Armand-Théophile Cassagne (3 May 1823, Le Landin - 5 June 1907, Fontainebleau) was a French painter, watercolorist, lithographer, and writer; associated with the Barbizon School.

== Biography ==
He studied with the English painter and lithographer, James Duffield Harding, who influenced his depictions of trees and foliage. His favorite place to work was in the Forest of Fontainebleau, where he created over three hundred watercolors and paintings.

In 1847, he was appointed a researcher and file clerk at the Municipal Court in Rouen. It was there, in the city library, that he studied the local manuscripts and art collections, under the guidance of the miniaturist, Théodore Basset de Jolimont, who was then serving as Librarian.

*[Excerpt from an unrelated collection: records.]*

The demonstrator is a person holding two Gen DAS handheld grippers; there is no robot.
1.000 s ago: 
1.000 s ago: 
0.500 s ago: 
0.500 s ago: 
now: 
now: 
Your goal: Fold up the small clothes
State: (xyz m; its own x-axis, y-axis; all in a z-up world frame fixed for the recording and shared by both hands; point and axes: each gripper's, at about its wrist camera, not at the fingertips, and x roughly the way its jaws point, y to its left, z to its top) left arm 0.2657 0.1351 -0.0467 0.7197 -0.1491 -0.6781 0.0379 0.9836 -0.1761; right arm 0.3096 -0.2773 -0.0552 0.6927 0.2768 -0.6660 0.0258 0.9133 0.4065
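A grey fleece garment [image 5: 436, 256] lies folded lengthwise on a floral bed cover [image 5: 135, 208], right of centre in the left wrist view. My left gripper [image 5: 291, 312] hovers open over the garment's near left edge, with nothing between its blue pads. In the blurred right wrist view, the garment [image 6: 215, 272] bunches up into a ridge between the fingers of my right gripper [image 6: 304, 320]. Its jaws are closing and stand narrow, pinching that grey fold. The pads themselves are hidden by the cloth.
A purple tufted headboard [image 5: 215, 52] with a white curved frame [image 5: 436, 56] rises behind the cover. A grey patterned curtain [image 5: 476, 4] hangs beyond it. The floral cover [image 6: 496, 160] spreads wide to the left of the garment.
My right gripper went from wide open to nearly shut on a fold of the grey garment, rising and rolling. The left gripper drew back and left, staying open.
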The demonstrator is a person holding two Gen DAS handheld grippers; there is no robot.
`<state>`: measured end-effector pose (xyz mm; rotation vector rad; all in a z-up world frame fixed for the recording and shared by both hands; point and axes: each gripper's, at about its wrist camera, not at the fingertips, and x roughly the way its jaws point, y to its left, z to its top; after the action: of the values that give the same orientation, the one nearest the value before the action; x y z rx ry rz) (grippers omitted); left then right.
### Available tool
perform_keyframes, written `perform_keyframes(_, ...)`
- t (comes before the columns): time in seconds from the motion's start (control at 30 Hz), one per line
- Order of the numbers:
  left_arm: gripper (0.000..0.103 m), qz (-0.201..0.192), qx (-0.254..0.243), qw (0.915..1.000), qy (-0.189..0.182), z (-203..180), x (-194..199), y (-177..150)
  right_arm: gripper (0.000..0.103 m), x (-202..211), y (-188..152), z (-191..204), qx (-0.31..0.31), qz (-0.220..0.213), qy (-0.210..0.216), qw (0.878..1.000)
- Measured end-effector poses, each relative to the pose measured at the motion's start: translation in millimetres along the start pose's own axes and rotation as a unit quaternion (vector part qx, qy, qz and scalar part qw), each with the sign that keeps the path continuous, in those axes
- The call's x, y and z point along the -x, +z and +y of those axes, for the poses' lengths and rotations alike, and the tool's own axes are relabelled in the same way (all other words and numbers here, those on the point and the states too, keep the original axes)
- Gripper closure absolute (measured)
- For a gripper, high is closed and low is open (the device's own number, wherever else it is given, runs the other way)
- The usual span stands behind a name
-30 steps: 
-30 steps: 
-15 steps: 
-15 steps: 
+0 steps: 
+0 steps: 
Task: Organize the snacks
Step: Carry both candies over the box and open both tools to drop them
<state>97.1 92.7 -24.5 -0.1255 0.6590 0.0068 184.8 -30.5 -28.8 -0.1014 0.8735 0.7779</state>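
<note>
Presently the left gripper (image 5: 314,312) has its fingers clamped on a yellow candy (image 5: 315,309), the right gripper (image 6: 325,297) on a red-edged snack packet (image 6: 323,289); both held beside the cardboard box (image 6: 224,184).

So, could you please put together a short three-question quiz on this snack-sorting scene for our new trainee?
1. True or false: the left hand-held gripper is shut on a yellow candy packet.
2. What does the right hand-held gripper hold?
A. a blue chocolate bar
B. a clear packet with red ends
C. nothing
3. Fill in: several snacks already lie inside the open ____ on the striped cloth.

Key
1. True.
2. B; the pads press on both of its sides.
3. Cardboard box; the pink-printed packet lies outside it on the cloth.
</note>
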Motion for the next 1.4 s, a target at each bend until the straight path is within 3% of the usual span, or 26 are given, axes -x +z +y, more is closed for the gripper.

He went to Paris in 1852. There, he met Eugène Viollet-le-Duc, and became his student in 1857. That same year, he had his first showing at the Salon. He would continue to exhibit there and at other venues in Paris until 1894. During those years, in addition to Fontainebleau, he worked in Barbizon, the valleys near Chevreuse, the mountains around Grenoble, and along the Rhine. Until 1868, he taught a course in drawing at Fontainebleau. In 1889, he was awarded the Ordre des Palmes académiques for his watercolors.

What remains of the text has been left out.